When my dad hears I’ve been booked for a poetry gig
my dad says,
“well at least put some music in there
if I’ve already told my friends”,
and maybe I should,
but whenever I do
it gives me too much to concentrate on
and when I’m thinking there’s always much more
of a chance that something somewhere will go wrong.
So how about I only go half the way?
How about I throw in some nervous humming
against the creaks of chairs whose passengers
want to leave but they don’t know if they should just yet,
because they think, “this poet might just get good, any second now,
and our coffee’s still hot
and maybe we missed something anyway
because we couldn’t work out if he was trying to be fashionable
or popular thrift store, like Macklemore”
But now 15 seconds have slipped by and I’m still humming
a choice selection of notes, all of them friends
who bunch together tightly and know each other so well
that at most times, to the untrained ear,
you couldn’t really tell them apart,
just that every now and then one seemed a lot more tense than the other.
Let’s call them the Rat Pack,
and with a name like that
they spread out and push their shoulders back
and start to swagger around my vocal chords,
and if only I could beat box right now
I could pull out my best Rahzel
and swiftly swoon and wow the crowd with
Biff Your Cover Bonely Que,
but I can’t and my nerves are rattling
so I settle for a gentle foot tap
against an old wooden floor that’s hiding
a thousand corpses of conversations drowned in coffee beans
spilt from lovers coffee cups and then wiped
from the table to forever stain the floor.
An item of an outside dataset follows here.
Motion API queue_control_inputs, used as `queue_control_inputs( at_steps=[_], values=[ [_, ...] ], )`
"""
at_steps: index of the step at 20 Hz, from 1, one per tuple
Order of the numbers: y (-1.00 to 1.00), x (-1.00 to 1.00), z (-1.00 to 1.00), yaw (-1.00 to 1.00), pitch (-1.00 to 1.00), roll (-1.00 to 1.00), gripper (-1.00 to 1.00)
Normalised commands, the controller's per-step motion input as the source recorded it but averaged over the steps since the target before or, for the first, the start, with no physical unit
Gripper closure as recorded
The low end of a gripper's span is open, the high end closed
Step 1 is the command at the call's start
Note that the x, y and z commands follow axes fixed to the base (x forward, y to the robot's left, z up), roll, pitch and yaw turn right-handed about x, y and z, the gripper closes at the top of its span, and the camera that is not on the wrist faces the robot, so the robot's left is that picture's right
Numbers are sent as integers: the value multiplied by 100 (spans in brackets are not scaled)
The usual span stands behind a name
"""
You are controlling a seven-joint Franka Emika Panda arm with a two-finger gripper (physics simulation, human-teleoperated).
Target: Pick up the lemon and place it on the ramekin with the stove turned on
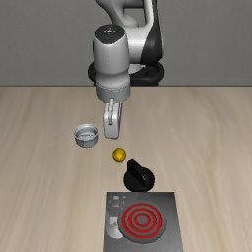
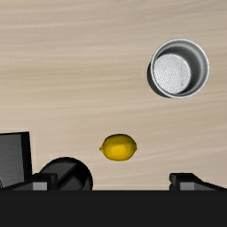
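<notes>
A small yellow lemon (image 1: 119, 155) lies on the wooden table, a little forward of my gripper (image 1: 114, 128). The gripper hangs above the table, open and holding nothing. A metal ramekin (image 1: 87, 135) stands upright toward the exterior view's left of the gripper, apart from the lemon. The stove (image 1: 141, 220) sits near the front edge and its round burner glows red. In the wrist view the lemon (image 2: 119, 147) lies just ahead of the gap between my fingertips (image 2: 191, 180). The ramekin (image 2: 179, 68) sits farther off, its inside bare.
A black round-bodied object (image 1: 139, 175) rests between the lemon and the stove, close to the lemon (image 2: 66, 175). A dark corner of the stove (image 2: 13, 158) shows beside it. Bare wood stretches to both sides of the table (image 1: 39, 167).
</notes>
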Motion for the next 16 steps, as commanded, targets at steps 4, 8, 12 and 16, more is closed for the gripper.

My foot taps carelessly on broken promises
and crazily caffeinated brand new ideas which might just change the world
if only Sony hadn’t invented the Playstation,
and Ikea didn’t sell cheap sofas,
and Tettley hadn’t found a way of making tea bags
taste kind of OK with hard southern water,
not that my mum would ever agree.
But now 20 seconds have past and still no poem,
and the first one went OK I think, so I should’ve just dived right into the next
rather than sink into not this uncomfortable sludge,
this one went more like Failure suddenly finding both an identity and a ghost
and shoving each one
into my pockets for my hands to wrestle with
so nobody ever sees the truth.
My hands stay stuffed in my pockets,
each one holding down a devil of doubt
and I absolutely know I’d look more comfortable if I bought my hands into plain view,
but believe me
can’t see me for the devils that chase me.
so there I am,
possessed by a drunk Rat Pack reunited with no talent and only memories of dusty
my foot ruthlessly kicking up the dust of stories best left undisturbed
and my hands fruitlessly choking the necks of two demons
knowing full well they don’t need air to breathe.